Dr Askwar Hilonga hopes to be a millionaire – with the millions of lives across Africa that his innovation can help improve
Locals in Arusha, northern Tanzania, have noticed something unusual this year: no cholera outbreak during what is usually the cholera season. Could a new low-cost water purification system, piloted in water stations across the city, may have something to do with it?
Dr Hilonga does not claim this, as he understands rigorous testing is still needed. He nevertheless hopes his invention will help reduce waterborne diseases.
After obtaining a doctorate in chemical engineering, he studied public health in the hope of finding new ways to protect people from preventable diseases. “After graduating, I asked myself what my degrees meant for my community. I was not going to be satisfied with patents and papers that would just sit gathering dust on the shelf. So I decided to only do research that would result in innovative solutions for improving the lives of my community.”
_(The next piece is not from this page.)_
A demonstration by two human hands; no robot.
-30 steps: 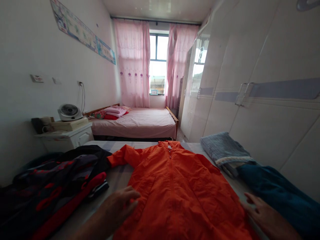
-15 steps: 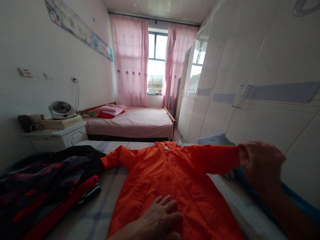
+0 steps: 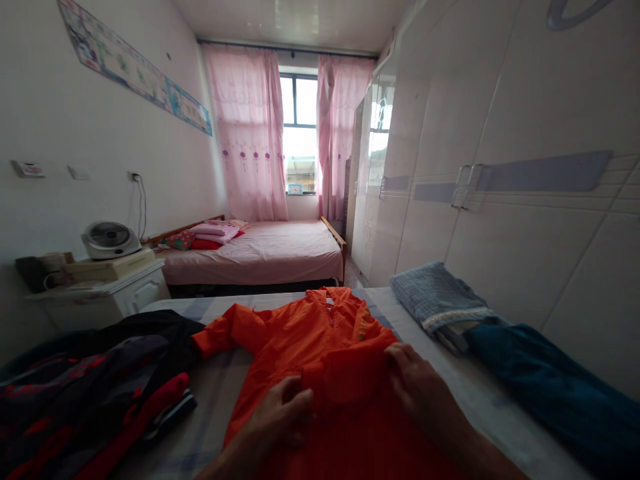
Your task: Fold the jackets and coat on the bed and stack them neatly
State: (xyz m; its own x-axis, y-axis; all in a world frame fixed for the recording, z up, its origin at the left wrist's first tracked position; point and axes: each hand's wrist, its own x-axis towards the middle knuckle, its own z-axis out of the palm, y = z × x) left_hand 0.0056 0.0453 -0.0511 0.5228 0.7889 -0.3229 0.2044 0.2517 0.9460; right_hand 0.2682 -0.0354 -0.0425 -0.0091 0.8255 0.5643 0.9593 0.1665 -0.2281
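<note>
at nine o'clock a heap of dark and red clothes [image 3: 95,380] lay bunched at the left edge of the bed [image 3: 210,400], apart from the garment being handled, which left the middle of the checked sheet free. the orange jacket [image 3: 320,373] lay flat at the centre, collar toward twelve o'clock, its left sleeve spread out toward ten o'clock while the right sleeve lay folded across the chest. the left hand [image 3: 280,417] came in from six o'clock, palm down, fingers curled and pressing on the front panel just beside that folded sleeve; it seemed to pin the cloth rather than grip it. the right hand [image 3: 417,383] reached in from five o'clock, forearm low over the hem, fingers pinching the edge of the folded sleeve. at two o'clock a folded grey-blue cloth [image 3: 437,300] lay on the bed, and a teal garment [image 3: 545,393] stretched toward four o'clock.
</note>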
When engineering and health expertise meet
Growing up in rural Tanzania, Dr Hilonga suffered from waterborne diseases throughout his childhood. He used his scientific expertise in nanotechnology and his local knowledge to develop a filter based on nanomaterials. It was meant to help those for whom safe drinking water was still a luxury, like it was for his family during his childhood.
“There was a problem, and there was technology. I told myself, let me look for a solution by combining the two, to find the solution,” he says. “Engineers do not understand health,” he smiles, “neither do doctors and health practitioners understand technologies. I wanted to show the natural bond between the two.”
Local solutions for local problems
Hilonga worked with the Ministry of Health and the Ministry of Science and Technology to roll out his innovative water purification system.
He cherishes the support he was given by the Government, the health authorities, the media, and local communities. Everyone was proud of the young Tanzanian scientist for addressing a major public health problem.
He says the real challenge for any water-purification system is acceptance and regular use by the community. Many were initially suspicious about a technology developed by ‘one of theirs’.
But Dr Hilonga was able to convince local people to start using the filtration system because he understood the issues they faced.
Empowering local women – the biggest reward
Dr Hilonga says women have been instrumental to introducing water filtration as part of daily life in rural Tanzania. Most of the water stations where the new system is being tested are managed by women.
“I would not have made it, if it were not for the local women who got on board and made it possible.”
His goal is to encourage water purification good practices across Tanzania and other African countries where rural populations suffer from waterborne diseases.
He says his dream is to become a millionaire, counting the millions of lives to be improved with access to safe clean drinking water.
Hilonga’s contribution to expanding access to safe water, and thereby reducing the risk of waterborne diseases among rural communities is being recognized at the 72nd World Health Assembly this year, where he will receive the 2019 United Arab Emirates Health Foundation Prize.
He has previously received the President of Tanzania’s National Health Innovation Award (2016) and the Africa Prize for Engineering Innovation (2015), conferred by the British Royal Academy of Engineering.
A water treatment device cannot be confirmed to efficiently protect populations from waterborne disease and to minimum health performance standards before it undergoes rigorous testing under WHO’s scheme to evaluate household water treatment technologies. To assist Member States in verifying performance, WHO has established the International Scheme to Evaluate Household Water Treatment Technologies.